I think agreeing to use either byte or codepoint coordinates as the default, and making UTF-16 the complex opt-in choice (possibly with this extra negociation support) would be a better course of action.

In any case, I am all for adding an UTF-8 mode to clangd, it would be an nice precedent, I suggest exposing it as a command line argument, and let the client side (which usually is responsible for starting the server) decide they dont want to deal with UTF-16. In other words, I would recommend against the in-protocol negociation which would enshrine UTF-16 as a default.

I agree the way VSCode drives the spec is a problem. Fixing that is outside the scope of this bug and probably clangd. The focus here is improving interop without creating new interop failure modes (which changing the default would do).

I'd suggest clients/servers that only support utf-8 signal that with this extension, which will allow counterparts that support both utf-8 and utf-16 to interop with them.

Supporting a clangd command-line flag (e.g. -offset-encoding=utf8) would be useful, as it addresses the common case where:

  • client always speaks utf-8
  • client isn't aware of the extension
  • user can be made aware of this and set command-line args

Not respecting the spec will only break lines containing non-ascii characters (if using byte coordinates) or lines containing characters requiring 2 UTF-16 code units (if using codepoint coordinates), when interacting with implementation that insist on following the spec on this point.
This understates the problem: when sending incremental edits, as soon as an invalid edit (bad/misinterpreted offsets) is sent, the client and the server have an out-of-sync model of the document, and the server has no way to recover.

What about the index?
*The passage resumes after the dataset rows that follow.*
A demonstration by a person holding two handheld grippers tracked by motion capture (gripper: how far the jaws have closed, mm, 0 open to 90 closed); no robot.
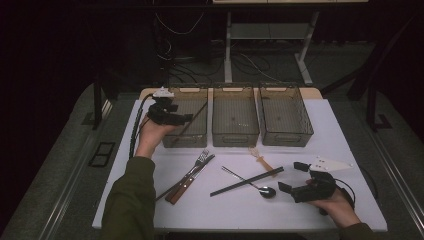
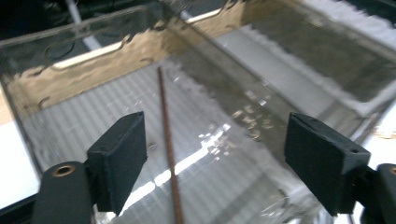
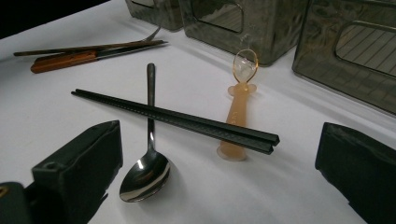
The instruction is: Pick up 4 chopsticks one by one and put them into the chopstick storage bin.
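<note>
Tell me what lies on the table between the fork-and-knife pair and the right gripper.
In the high view, between the fork and knife and the right gripper lie the black chopsticks, the metal spoon crossing under them, and the orange plastic spoon.

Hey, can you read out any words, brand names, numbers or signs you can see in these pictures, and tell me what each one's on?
No readable text in any view.
Three clear bins: no label shows.
Fork, knives, metal spoon, black chopsticks, orange plastic spoon: no brand mark or number shows.
Left gripper and right gripper: plain black jaws, no lettering.
</note>
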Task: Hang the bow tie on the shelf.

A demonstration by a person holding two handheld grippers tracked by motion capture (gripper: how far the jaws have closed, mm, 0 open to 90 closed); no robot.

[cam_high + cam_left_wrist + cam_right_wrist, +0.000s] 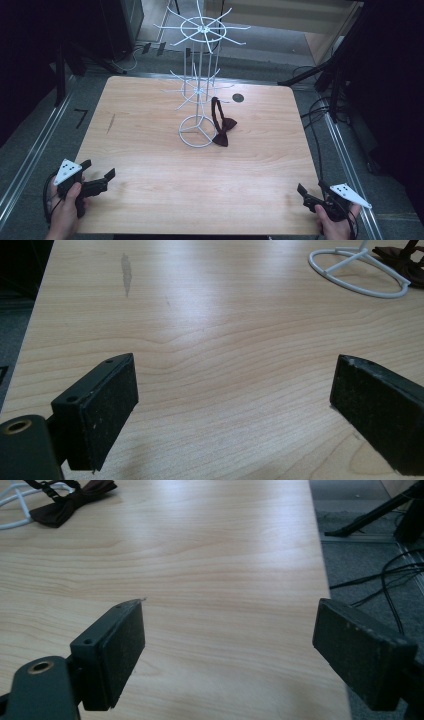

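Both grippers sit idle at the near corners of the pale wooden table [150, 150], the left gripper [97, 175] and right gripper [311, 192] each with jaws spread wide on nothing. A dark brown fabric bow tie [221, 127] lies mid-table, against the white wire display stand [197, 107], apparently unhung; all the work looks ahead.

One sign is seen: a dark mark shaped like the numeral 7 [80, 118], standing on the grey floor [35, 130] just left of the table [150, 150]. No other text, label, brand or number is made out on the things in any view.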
Which encoding do we use when building the static index? Since static index is built offline, we don't have flexibility to switch UTF-8/UTF-16, my guess would be UTF-8.
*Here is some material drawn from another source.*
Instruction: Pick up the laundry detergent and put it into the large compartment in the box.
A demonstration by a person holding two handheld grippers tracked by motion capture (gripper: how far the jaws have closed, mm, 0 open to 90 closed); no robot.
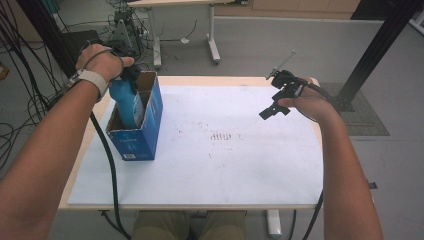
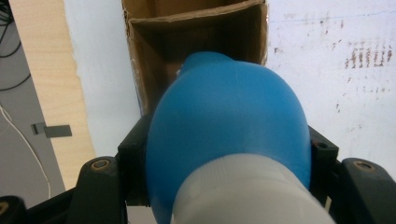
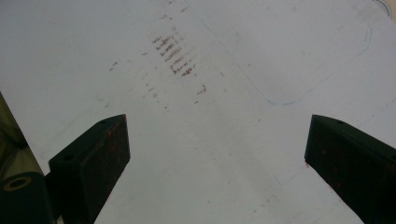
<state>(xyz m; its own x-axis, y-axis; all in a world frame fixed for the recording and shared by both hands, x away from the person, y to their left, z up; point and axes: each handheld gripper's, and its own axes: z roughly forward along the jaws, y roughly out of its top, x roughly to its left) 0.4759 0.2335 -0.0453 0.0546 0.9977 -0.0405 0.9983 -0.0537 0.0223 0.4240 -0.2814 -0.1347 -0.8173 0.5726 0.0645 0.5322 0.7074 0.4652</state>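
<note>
- Right under the left gripper (image 1: 131,75) there's a blue bottle (image 1: 125,102), standing upright inside an open blue cardboard box (image 1: 142,132) at the left end of the table (image 1: 250,79)
- That claw is clamped on the bottle's top end; in the left gripper view the black jaws sit tight on both sides of the blue bottle (image 2: 229,121), which has a white part nearest the camera
- Past the bottle in that same view you can see the box's brown inside walls (image 2: 154,60), so the bottle hangs inside the box opening; can't tell if its bottom is touching the box floor
- The left hand (image 1: 102,62) wraps the gripper from above, strap on the wrist, black cable trailing down off the table edge
- Over on the other side, the right gripper (image 1: 272,111) is held above the far right part of the table, well apart from the box, in the right hand (image 1: 310,102)
- Its jaws are spread wide with nothing in between; the right gripper view looks down between them at the white sheet (image 3: 210,140) with some reddish smudges (image 3: 173,53) and a thin blue outline (image 3: 322,79)
- Those smudges sit out ahead of the right claw, near the middle of the sheet
</note>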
Yes, an index built by an external process (including auto-index by a differently-configured clangd) is the main catch here.
Increasing the complexity and index size by storing both doesn't seem great.

My initial feeling is that since clangd already always has to deal gracefully with the index being out-of-date, index locations being off by a little bit actually has fairly tame consequences - go-to-definition is off-by-one within the line etc. It's not like the client/server where a mismatch can lead to a desync of document content.
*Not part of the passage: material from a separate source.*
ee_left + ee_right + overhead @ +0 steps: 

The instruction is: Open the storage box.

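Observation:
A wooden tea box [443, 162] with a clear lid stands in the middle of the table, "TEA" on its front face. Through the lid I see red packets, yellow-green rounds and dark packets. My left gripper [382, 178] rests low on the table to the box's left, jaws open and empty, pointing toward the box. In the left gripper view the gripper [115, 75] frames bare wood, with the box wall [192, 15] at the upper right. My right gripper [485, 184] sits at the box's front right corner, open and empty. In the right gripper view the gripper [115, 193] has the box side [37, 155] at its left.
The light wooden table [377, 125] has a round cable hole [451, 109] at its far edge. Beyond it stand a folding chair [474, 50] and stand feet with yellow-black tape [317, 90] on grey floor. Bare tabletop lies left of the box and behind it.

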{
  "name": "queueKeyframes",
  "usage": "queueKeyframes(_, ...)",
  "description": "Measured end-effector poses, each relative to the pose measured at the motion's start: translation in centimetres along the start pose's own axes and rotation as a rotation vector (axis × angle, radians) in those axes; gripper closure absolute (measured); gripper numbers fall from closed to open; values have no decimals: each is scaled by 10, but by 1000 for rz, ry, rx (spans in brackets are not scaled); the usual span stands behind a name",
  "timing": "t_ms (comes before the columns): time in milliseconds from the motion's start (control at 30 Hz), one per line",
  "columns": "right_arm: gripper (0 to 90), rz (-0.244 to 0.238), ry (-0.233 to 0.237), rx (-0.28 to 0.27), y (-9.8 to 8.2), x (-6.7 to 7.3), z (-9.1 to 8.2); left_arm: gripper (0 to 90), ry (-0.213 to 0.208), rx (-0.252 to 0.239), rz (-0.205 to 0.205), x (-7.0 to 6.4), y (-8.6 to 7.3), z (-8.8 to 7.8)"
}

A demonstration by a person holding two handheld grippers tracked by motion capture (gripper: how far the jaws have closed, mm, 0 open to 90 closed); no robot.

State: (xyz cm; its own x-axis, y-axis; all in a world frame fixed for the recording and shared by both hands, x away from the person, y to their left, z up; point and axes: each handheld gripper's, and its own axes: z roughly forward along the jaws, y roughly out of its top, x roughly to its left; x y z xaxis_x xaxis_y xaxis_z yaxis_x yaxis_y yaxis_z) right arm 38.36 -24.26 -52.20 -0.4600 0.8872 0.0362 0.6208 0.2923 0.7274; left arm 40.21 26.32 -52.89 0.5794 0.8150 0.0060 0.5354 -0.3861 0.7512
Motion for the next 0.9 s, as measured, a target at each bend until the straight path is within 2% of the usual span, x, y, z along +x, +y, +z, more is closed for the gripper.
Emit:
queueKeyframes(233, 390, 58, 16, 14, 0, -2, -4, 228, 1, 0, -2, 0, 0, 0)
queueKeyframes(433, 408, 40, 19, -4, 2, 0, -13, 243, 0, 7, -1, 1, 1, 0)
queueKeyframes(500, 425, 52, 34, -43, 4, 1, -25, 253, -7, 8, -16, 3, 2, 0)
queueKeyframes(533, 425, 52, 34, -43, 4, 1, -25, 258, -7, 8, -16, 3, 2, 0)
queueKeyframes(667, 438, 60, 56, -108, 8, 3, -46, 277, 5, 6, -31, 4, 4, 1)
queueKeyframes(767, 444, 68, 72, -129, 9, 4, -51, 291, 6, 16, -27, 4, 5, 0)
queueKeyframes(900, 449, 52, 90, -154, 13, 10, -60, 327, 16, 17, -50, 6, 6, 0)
In the common cases we'll get this right: dynamic index, auto-index with a single primary editor. For local static index, I think the builder should default to utf-16 with a flag. For niche cases like a shared hosted static index, we'd have to make a call. (I'd vote for UTF-16 so editors that follow the official spec get perfect results).

That protocol could be forked (with backwards compatibility), to have more open governance, RFC's, etc. It would be so much better that that option at least existed.

Extension added in r357102.

Documentation is https://clangd.github.io/extensions.html#utf-8-offsets

https://reviews.llvm.org/D59927 will add codepoint (i.e. utf-32) support.

@sam-mccall could you advertise this extension on the original LSP issue (microsoft/language-server-protocol#376)? I would have implemented this extension for rust-analyzer ages ago if I knew it existed.

Sure! I did mention it at (microsoft/language-server-protocol#376 (comment)) but it got buried in the flamewar :-) I'll post another message.

On the client-side, it looks like nvim's LSP module and kak-lsp have some support for it. Another server implementation would be great!